11. The Tribe (Myroslav Slaboshpytskiy)
12. John Wick (Chad Stahelski, David Leitch)
13. Nightcrawler (Dan Gilroy)
14. Kumiko the Treasure Hunter (David Zellner)
15. Unedited Footage of a Bear (Alan Resnick, Ben O'Brien)
16. The Americans 2 (Joel Fields, Joe Weisberg)
17. BoJack Horseman (Raphael Bob-Waksberg)
18. Inherent Vice (Paul Thomas Anderson)
19. Peaky Blinders 2 (Steven Knight)
20. The LEGO Movie (Phil Lord, Christopher Miller)

The Americans, BoJack Horseman, and Peaky Blinders are TV shows, so the names listed after those titles are showrunners, not directors. Though in the case of Peaky Blinders, every episode this season had the same director—Colm McCarthy—so perhaps I should have inserted his name instead? Please don't report me to the DGA.

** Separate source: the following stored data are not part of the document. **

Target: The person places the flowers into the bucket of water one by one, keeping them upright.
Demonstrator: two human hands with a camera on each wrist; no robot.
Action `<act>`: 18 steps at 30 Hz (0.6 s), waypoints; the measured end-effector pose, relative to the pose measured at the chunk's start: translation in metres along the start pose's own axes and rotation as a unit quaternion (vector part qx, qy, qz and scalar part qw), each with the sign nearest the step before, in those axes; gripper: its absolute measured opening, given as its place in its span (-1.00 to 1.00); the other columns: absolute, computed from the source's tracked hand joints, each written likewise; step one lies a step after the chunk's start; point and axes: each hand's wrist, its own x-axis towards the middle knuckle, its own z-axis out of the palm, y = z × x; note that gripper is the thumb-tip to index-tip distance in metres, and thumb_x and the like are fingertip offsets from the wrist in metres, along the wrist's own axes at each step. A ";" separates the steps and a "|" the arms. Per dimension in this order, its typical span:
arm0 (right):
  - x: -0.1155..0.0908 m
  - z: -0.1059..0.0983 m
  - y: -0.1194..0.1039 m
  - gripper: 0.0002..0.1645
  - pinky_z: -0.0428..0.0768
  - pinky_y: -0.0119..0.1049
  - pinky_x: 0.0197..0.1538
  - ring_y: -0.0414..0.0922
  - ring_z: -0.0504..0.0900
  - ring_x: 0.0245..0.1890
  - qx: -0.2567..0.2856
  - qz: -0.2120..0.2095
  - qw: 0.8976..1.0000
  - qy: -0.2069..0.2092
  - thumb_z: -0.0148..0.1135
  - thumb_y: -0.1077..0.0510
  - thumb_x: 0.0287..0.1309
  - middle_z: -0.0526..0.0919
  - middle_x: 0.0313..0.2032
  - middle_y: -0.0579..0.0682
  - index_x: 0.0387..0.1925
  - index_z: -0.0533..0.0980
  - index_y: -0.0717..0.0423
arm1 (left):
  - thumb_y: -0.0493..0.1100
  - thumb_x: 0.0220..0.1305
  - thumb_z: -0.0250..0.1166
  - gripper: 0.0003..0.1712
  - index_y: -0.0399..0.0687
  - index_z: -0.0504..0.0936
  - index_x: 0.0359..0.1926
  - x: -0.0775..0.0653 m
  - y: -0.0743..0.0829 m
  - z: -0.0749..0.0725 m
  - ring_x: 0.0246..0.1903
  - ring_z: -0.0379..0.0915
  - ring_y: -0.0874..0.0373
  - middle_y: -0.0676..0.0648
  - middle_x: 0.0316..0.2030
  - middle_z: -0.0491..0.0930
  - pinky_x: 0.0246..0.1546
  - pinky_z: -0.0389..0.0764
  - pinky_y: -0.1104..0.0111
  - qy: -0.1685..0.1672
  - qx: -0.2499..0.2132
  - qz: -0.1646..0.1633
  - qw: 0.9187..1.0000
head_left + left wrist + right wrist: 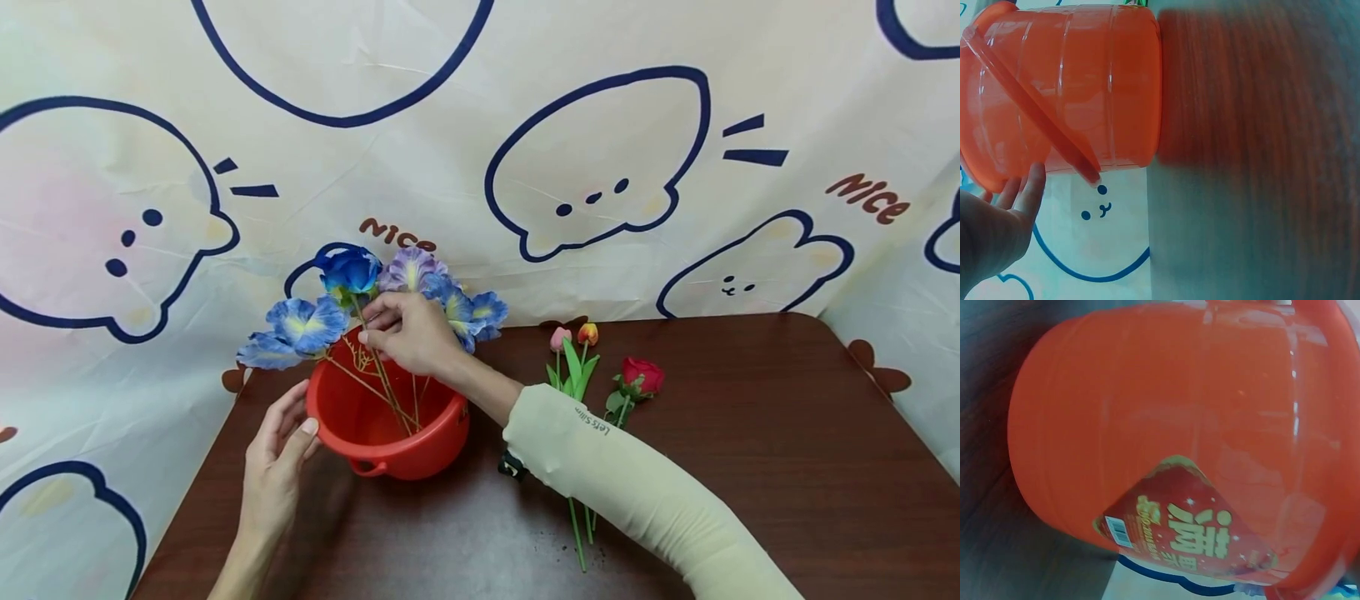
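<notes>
A red plastic bucket (pixel 431 454) stands on the table with artificial flowers leaning in it. My left hand (pixel 276 467) is at its left side, thumb by the rim. In the left wrist view, the extended fingers (pixel 1034 187) touch the bucket wall below the rim. Above the bucket, my right hand (pixel 416 333) pinches the stem of a blue rose-like flower (pixel 350 270), whose stem runs down inside. Blue iris-like blooms (pixel 303 325) spread to the left, more blue ones (pixel 480 315) to the right, and a lilac bloom (pixel 408 268) behind the hand.
Right of the bucket lie a pink tulip (pixel 560 338), an orange tulip (pixel 588 334) and a red rose (pixel 642 377), stems partly under the right sleeve (pixel 622 475). The bucket's handle (pixel 1035 119) hangs along its side. A printed cloth (pixel 592 167) backs the brown table (pixel 795 450).
</notes>
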 end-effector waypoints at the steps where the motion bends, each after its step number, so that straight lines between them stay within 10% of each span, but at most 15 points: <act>1: -0.001 0.001 0.001 -0.74 0.84 -0.25 -0.22 0.03 0.85 -0.28 -0.004 0.001 1.000 -0.001 0.41 0.24 0.40 0.82 -0.21 0.05 0.07 0.71 0.22 | -0.20 0.65 0.13 -0.41 -0.07 0.32 0.60 0.000 0.000 0.000 0.18 0.62 0.34 0.07 0.32 0.54 -0.01 0.74 0.56 0.000 0.001 -0.002 1.000; 18: -0.007 0.002 0.002 -0.81 0.74 -0.38 -0.42 0.08 0.85 -0.31 -0.042 0.042 0.998 0.004 0.46 0.17 0.38 0.82 -0.25 -0.01 -0.04 0.75 0.13 | -0.17 0.65 0.15 -0.40 0.03 0.32 0.60 0.000 -0.001 -0.001 0.22 0.58 0.34 0.08 0.36 0.50 -0.03 0.74 0.57 0.003 0.014 -0.015 1.000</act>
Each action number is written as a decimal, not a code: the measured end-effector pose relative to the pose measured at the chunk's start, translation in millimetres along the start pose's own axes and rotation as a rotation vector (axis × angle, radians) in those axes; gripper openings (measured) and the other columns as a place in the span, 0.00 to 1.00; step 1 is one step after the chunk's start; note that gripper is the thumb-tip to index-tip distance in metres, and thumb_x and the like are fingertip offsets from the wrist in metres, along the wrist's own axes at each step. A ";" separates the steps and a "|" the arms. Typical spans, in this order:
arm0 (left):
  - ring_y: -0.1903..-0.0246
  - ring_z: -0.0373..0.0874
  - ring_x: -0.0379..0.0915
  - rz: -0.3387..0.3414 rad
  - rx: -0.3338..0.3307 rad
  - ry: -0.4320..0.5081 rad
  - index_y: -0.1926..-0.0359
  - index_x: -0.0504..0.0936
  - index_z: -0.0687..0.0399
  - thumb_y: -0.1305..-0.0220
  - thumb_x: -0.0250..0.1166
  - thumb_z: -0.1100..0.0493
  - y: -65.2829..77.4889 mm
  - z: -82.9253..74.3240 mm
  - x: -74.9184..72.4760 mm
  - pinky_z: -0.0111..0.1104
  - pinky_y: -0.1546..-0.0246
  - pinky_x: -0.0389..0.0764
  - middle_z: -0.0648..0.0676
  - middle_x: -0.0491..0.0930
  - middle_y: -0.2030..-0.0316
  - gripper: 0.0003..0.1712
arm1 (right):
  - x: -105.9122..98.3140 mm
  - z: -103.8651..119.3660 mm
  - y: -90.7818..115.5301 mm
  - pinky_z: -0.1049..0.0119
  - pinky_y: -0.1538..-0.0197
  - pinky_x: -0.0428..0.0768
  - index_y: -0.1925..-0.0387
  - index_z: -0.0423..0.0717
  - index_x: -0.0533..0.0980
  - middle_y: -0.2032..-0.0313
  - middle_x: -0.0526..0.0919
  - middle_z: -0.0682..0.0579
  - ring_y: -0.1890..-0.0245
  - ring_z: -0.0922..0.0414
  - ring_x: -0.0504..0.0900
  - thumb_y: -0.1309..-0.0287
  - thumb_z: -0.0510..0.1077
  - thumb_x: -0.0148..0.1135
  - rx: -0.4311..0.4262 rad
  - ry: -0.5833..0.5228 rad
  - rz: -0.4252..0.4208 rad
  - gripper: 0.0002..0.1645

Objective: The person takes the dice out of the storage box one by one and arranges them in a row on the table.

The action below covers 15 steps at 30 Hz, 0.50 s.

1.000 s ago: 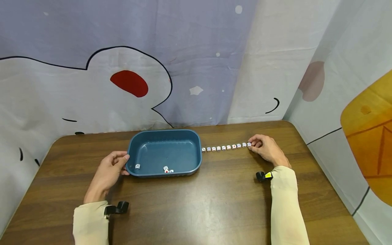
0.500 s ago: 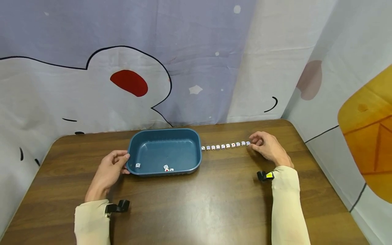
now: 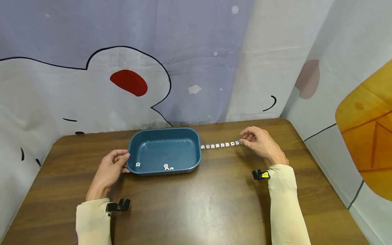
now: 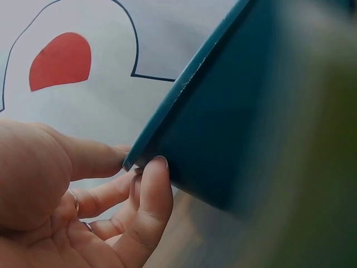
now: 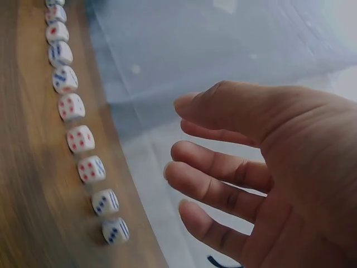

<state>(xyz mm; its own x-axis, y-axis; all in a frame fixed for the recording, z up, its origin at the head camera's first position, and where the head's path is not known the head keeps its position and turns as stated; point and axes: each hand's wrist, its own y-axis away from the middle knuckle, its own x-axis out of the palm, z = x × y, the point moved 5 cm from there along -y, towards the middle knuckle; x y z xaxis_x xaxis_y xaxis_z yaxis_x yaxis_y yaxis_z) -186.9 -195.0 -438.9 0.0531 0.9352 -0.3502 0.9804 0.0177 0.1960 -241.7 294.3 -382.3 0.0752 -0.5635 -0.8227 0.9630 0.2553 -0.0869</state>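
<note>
At the far left, a cream long sleeve (image 3: pixel 93 221) is covering the person's left forearm, and a small black wrist-worn device (image 3: pixel 117 206) is sitting at its cuff. The left hand (image 3: pixel 106 172) is clamping the left end of a dark teal, rounded-rectangular tray (image 3: pixel 171 149), its thumb lying at the rim and its fingers bearing on the outer wall beneath. The tray is resting on a brown wood-grain table (image 3: pixel 214 197). Inside it, a single white cube-shaped die (image 3: pixel 138 165) is lying near the left end, and a small cluster of white dice (image 3: pixel 166 166) is lying farther right, by the near wall, which is partly hiding them.

To the right of the tray, a straight row of small white dice with red and blue pips (image 3: pixel 217 146) is running along the table, starting just beside the tray's right end, with narrow gaps showing between the dice. The right hand (image 3: pixel 264 144) is hovering by the row's right end, its thumb and fingertips standing apart and holding nothing. From the head view it is partly covering the last dice; the right wrist view is showing them on the table, clear of the fingers.
</note>
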 end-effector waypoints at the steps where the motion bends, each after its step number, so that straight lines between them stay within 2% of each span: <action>1: 0.68 0.36 0.75 -0.002 -0.002 -0.004 0.36 0.64 0.65 0.26 0.50 0.50 -0.3 -0.2 -0.1 0.31 0.65 0.85 0.61 0.75 0.57 0.27 | 1.8 3.0 -1.5 0.65 0.59 0.79 0.56 0.47 0.79 0.63 0.82 0.52 0.64 0.57 0.78 0.42 0.44 0.67 -0.006 0.001 0.009 0.12; 5: 0.67 0.36 0.75 -0.008 -0.002 -0.007 0.35 0.64 0.65 0.26 0.50 0.50 -2.2 -2.0 0.6 0.31 0.64 0.85 0.62 0.74 0.54 0.28 | 8.0 14.2 -5.4 0.62 0.58 0.79 0.57 0.45 0.79 0.63 0.82 0.52 0.64 0.57 0.78 0.42 0.44 0.66 -0.031 -0.001 0.032 0.12; 9: 0.68 0.35 0.74 -0.011 -0.011 -0.008 0.35 0.65 0.65 0.26 0.50 0.50 -2.2 -3.7 1.9 0.30 0.63 0.85 0.61 0.74 0.54 0.28 | 13.7 26.9 -9.2 0.65 0.59 0.78 0.58 0.46 0.80 0.65 0.82 0.54 0.65 0.58 0.79 0.41 0.44 0.65 -0.066 -0.011 0.053 0.10; 15: 0.69 0.35 0.74 -0.026 -0.022 -0.007 0.37 0.66 0.64 0.26 0.51 0.52 -3.5 -3.1 2.9 0.32 0.63 0.85 0.60 0.75 0.55 0.25 | 27.4 51.8 -19.6 0.64 0.61 0.81 0.59 0.46 0.80 0.66 0.82 0.56 0.67 0.59 0.79 0.40 0.44 0.64 -0.164 -0.022 0.108 0.09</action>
<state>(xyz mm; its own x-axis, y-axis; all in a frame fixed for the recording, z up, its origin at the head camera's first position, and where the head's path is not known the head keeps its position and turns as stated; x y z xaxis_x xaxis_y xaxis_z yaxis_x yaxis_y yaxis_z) -190.8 -191.3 -437.7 0.0294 0.9317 -0.3621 0.9771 0.0495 0.2068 -245.1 233.2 -374.1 0.1827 -0.5427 -0.8198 0.8941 0.4386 -0.0911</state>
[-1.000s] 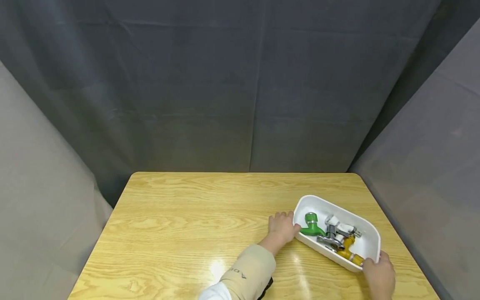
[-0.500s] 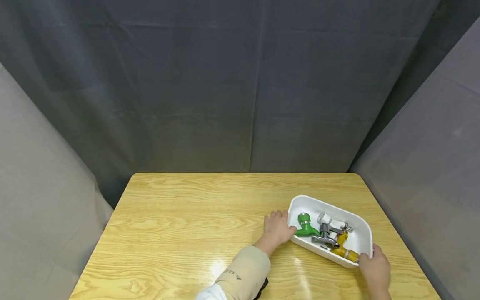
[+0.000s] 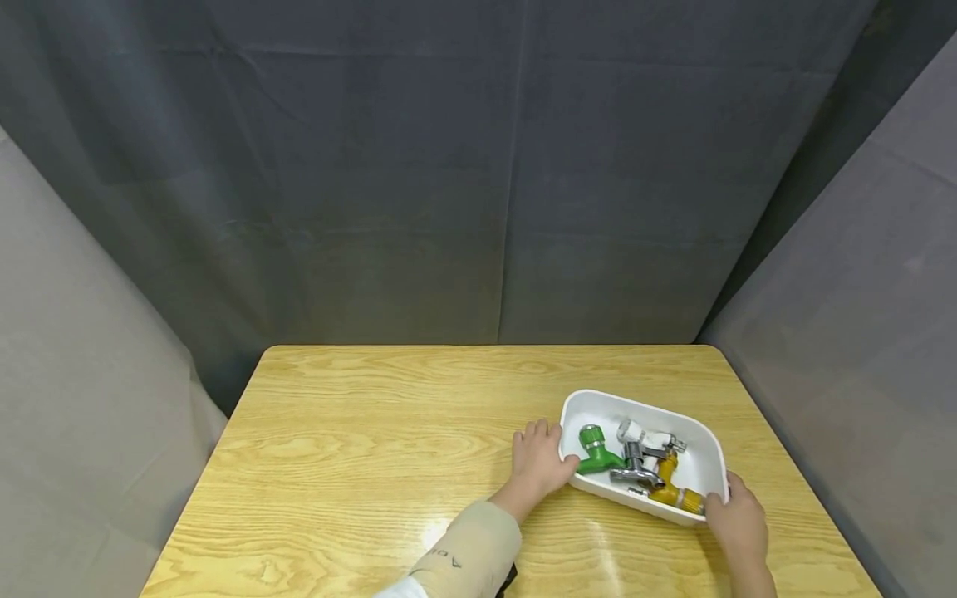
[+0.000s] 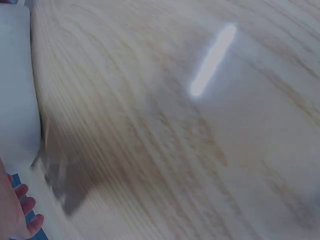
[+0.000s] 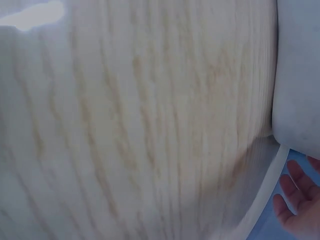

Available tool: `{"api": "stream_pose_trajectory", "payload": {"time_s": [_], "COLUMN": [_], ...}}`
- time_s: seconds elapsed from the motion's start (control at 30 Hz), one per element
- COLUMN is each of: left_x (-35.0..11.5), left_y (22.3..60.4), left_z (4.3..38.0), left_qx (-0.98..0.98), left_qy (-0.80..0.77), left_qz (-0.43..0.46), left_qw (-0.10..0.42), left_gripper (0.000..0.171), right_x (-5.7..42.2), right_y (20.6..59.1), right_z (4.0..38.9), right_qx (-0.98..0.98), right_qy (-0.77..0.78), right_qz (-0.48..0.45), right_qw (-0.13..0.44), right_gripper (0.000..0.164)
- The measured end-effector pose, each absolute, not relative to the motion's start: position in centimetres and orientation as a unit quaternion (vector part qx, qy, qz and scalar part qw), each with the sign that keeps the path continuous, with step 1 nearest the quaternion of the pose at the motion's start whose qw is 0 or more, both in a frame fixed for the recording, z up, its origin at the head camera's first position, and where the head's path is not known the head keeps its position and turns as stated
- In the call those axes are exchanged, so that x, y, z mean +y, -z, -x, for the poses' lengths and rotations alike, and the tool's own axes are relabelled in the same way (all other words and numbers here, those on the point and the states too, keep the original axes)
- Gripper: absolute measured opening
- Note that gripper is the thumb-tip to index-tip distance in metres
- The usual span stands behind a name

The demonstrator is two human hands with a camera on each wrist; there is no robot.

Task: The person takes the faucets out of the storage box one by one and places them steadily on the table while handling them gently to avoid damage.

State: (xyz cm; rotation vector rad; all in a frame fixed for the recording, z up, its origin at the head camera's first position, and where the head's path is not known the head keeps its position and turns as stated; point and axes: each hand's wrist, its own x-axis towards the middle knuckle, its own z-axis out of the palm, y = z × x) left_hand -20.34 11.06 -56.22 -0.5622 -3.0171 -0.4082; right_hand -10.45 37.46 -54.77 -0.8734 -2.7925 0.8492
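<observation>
A white plastic bin [image 3: 643,404] sits slantwise on the right part of the table. My left hand [image 3: 538,458] holds its left end, thumb hooked over the rim. At the right end my right hand [image 3: 738,519] grips the rim, thumb on top. Inside lie a green tap [image 3: 598,451], a chrome tap [image 3: 634,469], a white tap [image 3: 646,436] and a yellow tap [image 3: 675,490], close together. Fingers [image 4: 29,205] show at the lower left of the left wrist view, and fingers [image 5: 295,185] at the lower right of the right wrist view.
The wood-grain table [image 3: 359,432] stretches away to the left of the bin. A dark grey curtain [image 3: 389,191] hangs behind its far edge. Light grey cloth panels [image 3: 75,374] flank both sides, the right one near the bin.
The bin with its taps has moved left across the table, in both hands, and turned slightly. The taps keep their places inside it.
</observation>
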Motion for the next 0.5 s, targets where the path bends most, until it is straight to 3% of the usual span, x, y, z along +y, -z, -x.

It is interesting, I note idly, that #8 and #14 would appear the same year. But I didn't call this the Year of the Fargo Extended Universe. I called it the Year of Time Loops, even though there is just one time loop movie in that list (The Infinite Man), because...well, not only have I seen several other time loop films from 2014 (Edge of Tomorrow, One-Minute Time Machine, and arguably Interstellar, all worth watching), but I'm told there are a ton of more, from a sex comedy (Premature) to an adaptation of the Heinlein story that I mentioned in my Infinite Man blurb (Predestination). Maybe I'll have watched them all by the time these lists loop back to 2014 again.

That said: Of the films of 2014 that I haven't seen, I'm most interested in Frank.